Procurado pela Folha, Souza disse que vai se pronunciar assim que tiver acesso à íntegra do relatório, o que, segundo ele, ainda não ocorreu. Ele está à frente da ANM desde 2022.

De acordo com a PF, Sousa se utilizou da função pública para atender a interesses privados da empresa Empabra Green Metals, investigada por lavra irregular, usurpação mineral e outras infrações ambientais.

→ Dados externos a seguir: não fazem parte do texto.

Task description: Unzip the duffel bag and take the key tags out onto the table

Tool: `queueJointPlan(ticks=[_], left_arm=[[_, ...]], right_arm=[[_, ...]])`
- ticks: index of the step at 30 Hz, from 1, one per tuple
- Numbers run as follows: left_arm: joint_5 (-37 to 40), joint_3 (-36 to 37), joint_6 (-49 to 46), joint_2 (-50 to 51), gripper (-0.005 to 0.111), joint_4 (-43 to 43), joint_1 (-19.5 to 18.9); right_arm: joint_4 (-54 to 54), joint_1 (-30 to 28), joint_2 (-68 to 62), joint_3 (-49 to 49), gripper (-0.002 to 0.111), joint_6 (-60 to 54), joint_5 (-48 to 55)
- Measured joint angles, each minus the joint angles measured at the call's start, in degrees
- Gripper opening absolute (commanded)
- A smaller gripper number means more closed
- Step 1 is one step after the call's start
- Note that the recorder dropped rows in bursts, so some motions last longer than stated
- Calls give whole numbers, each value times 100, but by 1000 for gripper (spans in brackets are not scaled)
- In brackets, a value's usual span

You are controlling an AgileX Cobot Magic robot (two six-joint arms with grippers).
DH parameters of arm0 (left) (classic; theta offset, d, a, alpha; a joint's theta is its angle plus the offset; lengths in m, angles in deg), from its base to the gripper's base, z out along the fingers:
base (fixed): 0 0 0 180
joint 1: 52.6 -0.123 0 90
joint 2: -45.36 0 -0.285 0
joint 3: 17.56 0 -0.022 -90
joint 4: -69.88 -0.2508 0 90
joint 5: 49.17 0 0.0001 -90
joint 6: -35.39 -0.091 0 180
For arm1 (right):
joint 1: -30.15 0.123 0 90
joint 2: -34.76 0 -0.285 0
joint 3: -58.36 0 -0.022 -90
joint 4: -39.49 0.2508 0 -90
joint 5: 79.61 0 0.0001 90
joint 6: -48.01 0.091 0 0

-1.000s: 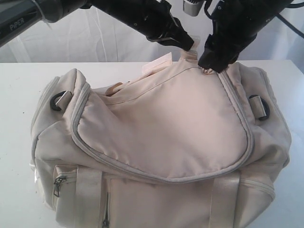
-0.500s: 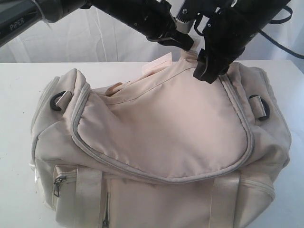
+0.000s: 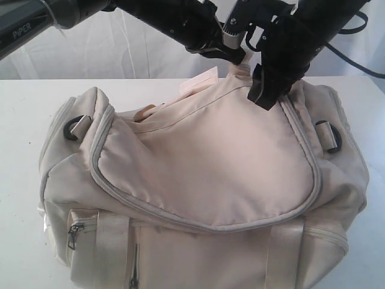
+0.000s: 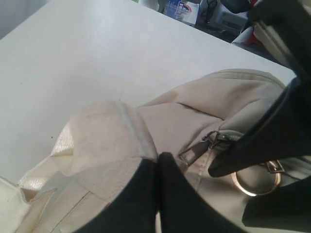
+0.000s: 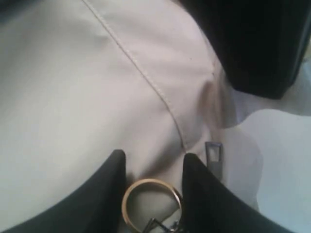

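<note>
Right fingers (image 5: 99, 194) nearer ring (image 5: 151, 181); "PIPER" on arm (image 3: 27, 24)

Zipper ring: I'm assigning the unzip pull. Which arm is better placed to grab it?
Right: the right tool straddles the gold zipper ring of the duffel bag, jaws open; the left tool is shut, pinching bag fabric.

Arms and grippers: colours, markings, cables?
Both arms are black; the left arm has a grey link lettered PIPER in white. The left gripper and right gripper have matte black tapered fingers. A black cable loops off the right arm.
</note>
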Motion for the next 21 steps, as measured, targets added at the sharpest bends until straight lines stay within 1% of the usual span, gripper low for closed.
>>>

Além do diretor-geral da ANM, outras 50 pessoas foram indiciadas em dois inquéritos que apuram o esquema, no âmbito das operações Rejeito e Parcours, que tramitam na superintendência da PF em Minas.

A lista de indiciados inclui outro diretor da ANM, Caio Trivelatto; um ex-assessor do senador Rodrigo Pacheco (PSD-MG), Pablo César de Sousa; e o empresário de mineração Lucas Kallas, que já foi parceiros de negócios do ex-banqueiro Daniel Vorcaro, dono do Banco Master, como principal investidor.